Muito edificante esta reflexão, e me levou a meditar num ponto que embora não sendo citado explicitamente, nas entrelinhas me fez entender que os dois lados não se tratam de um lado bom e outro mal da alma humana. São dois lados defeituosos.
O personagem que merece louvor nesta parábola é o pai, que tendo dois filhos tão complicados, não poupou metade dos seus pertences para ensinar uma grande lição aos seus filhos, mesmo ao que pensava já saber tudo.

Um forte abraço!

Luis Paulo Silva.

Antônio Ayres disse...

Caro amigo Levi:

Muito importante,criativa e didática, a sua releitura desta parábola, sob uma ótica psicanalítica.

Veja, o próprio Freud conceituou a neurose como sendo o resultado de um conflito psíquico entre o desejo e a censura.

Podemos fazer perfeitamente um paralelo de sua exposição com a conhecida tópica freudiana das instâncias psíquicas do ID, EGO E SUPEREGO.

Você nos mostrou o filho pródigo como o símbolo do ID,que representa o desejo (de prazeres, emoções,instintualidade, etc); o filho mais velho, como o representante do SUPEREGO (o crítico ferrenho, castrador e punitivo).

E, finalmente, o pai, como sendo o representante do EGO (racional, equilibrado e sensato), que apaziguou e reconciliou o ID com o SUPEREGO, de uma forma misericordiosa, saudável e feliz.

O médico judeu Sigmund Freud, apesar de ateu, conhecia muito bem a Bíblia.

Mas, não teve o "insight" de outro médico alagoagrandense que, além da Bíblia, conhece a REVELAÇÃO nela contida, através da encarnação do VERBO, "que habitou entre nós".

Parabéns, amigo!

Que seus "insights" continuem inspirando e edificando a fé de todos os seus leitores, entre os quais, honrosamente, me incluo.

Um grande abraço.

guiomar barba disse...

Gloriosa sua postagem!
Que Deus nos dê a sabedoria, tolerância e amor abundante daquele pai que soube como agir com seus dois preciosos filhos...

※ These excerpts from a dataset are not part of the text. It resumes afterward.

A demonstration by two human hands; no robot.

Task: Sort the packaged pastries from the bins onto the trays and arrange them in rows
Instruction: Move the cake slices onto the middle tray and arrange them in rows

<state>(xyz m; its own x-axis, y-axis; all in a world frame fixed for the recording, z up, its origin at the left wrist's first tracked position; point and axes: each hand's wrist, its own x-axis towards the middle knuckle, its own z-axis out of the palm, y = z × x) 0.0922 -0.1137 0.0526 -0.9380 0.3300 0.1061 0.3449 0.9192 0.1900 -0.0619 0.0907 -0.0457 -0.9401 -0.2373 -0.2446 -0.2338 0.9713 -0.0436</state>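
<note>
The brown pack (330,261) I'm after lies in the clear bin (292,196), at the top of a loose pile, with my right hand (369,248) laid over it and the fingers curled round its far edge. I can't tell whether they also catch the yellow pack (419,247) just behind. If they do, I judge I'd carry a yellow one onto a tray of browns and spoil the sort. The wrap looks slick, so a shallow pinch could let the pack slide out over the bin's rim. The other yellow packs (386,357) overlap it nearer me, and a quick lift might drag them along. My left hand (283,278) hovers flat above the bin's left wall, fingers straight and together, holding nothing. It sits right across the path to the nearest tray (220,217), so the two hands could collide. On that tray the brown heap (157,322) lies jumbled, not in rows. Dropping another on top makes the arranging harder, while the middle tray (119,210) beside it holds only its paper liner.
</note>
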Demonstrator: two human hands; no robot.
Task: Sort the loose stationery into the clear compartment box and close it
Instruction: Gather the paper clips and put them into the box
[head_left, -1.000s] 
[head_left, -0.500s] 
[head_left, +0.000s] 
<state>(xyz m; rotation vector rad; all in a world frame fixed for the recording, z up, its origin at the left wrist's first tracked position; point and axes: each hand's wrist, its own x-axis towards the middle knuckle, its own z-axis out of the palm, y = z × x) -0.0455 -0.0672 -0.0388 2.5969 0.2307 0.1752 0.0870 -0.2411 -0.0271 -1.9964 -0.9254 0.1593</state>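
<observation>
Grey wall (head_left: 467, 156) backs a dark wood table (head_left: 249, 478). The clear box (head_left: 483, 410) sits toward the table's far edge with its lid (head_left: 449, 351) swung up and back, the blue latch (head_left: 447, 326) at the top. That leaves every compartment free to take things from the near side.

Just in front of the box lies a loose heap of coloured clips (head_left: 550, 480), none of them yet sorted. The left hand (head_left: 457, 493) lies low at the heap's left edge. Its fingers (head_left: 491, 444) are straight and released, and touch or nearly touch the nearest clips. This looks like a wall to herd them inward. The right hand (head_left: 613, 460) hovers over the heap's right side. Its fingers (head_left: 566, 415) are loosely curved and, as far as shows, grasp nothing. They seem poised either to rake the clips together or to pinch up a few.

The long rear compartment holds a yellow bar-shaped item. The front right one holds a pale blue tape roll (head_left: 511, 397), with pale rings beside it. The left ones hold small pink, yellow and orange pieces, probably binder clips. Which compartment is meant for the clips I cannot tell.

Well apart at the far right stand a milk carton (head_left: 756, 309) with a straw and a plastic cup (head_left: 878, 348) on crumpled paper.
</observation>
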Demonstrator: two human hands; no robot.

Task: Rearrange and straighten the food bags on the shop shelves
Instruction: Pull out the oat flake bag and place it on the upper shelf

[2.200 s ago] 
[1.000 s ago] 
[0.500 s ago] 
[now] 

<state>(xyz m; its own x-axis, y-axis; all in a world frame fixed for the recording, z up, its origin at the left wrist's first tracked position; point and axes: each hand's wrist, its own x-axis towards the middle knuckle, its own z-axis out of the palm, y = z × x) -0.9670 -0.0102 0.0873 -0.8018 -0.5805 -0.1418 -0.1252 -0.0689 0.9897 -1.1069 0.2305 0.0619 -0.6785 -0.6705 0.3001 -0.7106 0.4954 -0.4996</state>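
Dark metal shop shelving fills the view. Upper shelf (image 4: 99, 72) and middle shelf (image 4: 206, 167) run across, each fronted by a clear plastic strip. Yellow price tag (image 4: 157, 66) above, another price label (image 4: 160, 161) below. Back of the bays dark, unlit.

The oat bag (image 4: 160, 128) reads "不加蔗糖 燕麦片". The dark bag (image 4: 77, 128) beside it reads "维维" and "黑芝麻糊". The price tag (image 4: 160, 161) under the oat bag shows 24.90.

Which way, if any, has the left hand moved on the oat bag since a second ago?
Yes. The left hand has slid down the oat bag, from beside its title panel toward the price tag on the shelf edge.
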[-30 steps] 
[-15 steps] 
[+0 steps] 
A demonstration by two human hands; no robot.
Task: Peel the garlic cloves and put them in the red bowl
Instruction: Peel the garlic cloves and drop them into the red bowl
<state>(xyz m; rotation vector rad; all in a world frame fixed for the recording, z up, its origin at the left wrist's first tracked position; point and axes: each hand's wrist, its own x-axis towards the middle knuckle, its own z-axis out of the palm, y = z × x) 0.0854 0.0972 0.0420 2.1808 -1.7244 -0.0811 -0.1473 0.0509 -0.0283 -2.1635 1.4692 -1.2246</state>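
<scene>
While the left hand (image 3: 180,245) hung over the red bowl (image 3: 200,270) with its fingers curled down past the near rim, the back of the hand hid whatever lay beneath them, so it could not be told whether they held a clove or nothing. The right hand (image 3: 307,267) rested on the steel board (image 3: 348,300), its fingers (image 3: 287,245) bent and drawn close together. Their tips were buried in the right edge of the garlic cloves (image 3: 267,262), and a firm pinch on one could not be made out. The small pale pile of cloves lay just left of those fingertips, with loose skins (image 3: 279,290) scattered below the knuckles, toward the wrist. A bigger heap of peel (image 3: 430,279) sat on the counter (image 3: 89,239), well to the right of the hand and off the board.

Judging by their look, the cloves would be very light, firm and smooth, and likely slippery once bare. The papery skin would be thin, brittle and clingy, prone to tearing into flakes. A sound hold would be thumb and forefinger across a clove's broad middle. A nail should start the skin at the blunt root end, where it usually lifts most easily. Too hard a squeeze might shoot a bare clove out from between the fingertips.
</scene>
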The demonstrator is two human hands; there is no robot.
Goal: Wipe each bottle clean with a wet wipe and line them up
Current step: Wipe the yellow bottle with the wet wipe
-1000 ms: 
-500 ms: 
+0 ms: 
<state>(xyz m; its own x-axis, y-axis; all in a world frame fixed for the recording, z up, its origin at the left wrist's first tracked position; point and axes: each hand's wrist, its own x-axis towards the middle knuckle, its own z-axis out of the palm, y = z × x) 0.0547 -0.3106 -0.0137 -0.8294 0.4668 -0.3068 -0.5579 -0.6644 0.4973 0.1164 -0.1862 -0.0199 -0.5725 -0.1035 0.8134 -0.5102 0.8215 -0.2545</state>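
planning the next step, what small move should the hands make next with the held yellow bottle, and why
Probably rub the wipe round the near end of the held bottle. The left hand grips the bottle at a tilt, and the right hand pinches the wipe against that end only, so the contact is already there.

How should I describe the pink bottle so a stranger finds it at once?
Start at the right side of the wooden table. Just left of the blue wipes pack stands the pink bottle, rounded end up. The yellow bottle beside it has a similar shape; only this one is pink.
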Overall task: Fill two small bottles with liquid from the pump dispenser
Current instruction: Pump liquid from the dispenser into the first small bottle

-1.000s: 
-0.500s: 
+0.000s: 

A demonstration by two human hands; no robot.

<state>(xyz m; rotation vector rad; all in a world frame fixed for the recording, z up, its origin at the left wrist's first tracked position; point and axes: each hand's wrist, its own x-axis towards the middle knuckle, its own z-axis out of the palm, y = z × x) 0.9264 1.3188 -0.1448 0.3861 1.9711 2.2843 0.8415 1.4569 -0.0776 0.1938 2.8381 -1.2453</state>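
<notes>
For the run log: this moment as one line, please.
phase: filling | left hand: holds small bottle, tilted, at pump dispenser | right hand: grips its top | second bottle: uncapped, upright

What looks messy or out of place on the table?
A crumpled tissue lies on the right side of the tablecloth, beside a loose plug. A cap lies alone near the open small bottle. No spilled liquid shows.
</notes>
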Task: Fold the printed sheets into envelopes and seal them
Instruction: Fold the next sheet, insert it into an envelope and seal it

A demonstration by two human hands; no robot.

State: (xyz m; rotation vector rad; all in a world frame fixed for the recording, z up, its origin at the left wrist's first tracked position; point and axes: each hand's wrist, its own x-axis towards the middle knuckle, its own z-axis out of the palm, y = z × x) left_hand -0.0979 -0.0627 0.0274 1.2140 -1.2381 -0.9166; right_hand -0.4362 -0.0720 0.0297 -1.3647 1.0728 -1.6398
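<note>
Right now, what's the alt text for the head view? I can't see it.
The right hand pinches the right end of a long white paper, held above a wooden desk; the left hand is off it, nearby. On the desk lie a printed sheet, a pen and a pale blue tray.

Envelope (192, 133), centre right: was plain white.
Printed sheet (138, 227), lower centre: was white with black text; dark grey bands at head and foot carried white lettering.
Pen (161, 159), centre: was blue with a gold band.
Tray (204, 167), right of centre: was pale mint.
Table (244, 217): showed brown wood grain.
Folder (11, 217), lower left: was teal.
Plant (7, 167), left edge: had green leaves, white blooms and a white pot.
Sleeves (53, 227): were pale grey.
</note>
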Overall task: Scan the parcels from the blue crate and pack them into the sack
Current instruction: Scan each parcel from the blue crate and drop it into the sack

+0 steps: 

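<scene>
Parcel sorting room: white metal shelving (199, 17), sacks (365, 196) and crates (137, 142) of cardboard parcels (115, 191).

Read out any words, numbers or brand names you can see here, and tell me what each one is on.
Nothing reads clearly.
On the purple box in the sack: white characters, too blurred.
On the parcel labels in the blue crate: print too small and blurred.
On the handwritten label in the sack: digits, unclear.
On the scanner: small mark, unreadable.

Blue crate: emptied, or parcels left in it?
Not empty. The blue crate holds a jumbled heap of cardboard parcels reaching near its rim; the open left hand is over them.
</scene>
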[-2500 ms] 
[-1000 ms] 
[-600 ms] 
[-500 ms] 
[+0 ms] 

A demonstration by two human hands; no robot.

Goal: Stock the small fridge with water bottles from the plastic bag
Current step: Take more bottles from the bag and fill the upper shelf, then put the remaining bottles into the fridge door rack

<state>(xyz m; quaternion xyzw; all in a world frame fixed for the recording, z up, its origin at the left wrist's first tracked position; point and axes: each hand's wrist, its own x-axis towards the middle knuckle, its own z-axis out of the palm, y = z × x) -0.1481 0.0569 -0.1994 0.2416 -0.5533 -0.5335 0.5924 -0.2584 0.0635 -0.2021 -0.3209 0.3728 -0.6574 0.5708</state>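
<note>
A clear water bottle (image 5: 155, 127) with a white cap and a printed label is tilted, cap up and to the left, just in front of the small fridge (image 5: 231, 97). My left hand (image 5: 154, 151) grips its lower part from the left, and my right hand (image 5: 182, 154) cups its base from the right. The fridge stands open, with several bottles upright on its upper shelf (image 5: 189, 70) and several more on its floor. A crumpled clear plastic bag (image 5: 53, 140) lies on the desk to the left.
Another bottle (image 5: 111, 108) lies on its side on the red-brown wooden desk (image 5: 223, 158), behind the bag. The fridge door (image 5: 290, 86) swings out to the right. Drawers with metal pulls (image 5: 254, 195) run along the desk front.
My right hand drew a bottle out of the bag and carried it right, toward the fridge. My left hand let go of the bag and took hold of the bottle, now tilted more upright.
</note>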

Que eu nunca esqueça de dizer: Miserável mulher que sou...

Vc é o cara! rsrsrs Abraço.

Levi B. Santos disse...

Prezado Luis Paulo

Você de maneira hábil expressou brilhantemente toda a essência do ensaio.

É bom tê-lo sempre por aqui.
Um abraço fraternal,

Levi B.Santos




Caro Tony


O seu comentário enriqueceu sobremodo o ensaio por mim postado.

A tradução psicanalítica que você fez da parábola do filho pródigo foi, sem nenhuma dúvida, irretocável.

Quero lhe dizer que aprendi muito com a inserção sábia de sua parte, quando você descreveu as instâncias do Ego, Superego e Id ─ como que simbolizando o Pai, o filho rigoroso, e o filho gastador da parábola.

Depois de tudo isso, como posso dizer que a Psicanálise e a religião são inimigas ou antagônicas?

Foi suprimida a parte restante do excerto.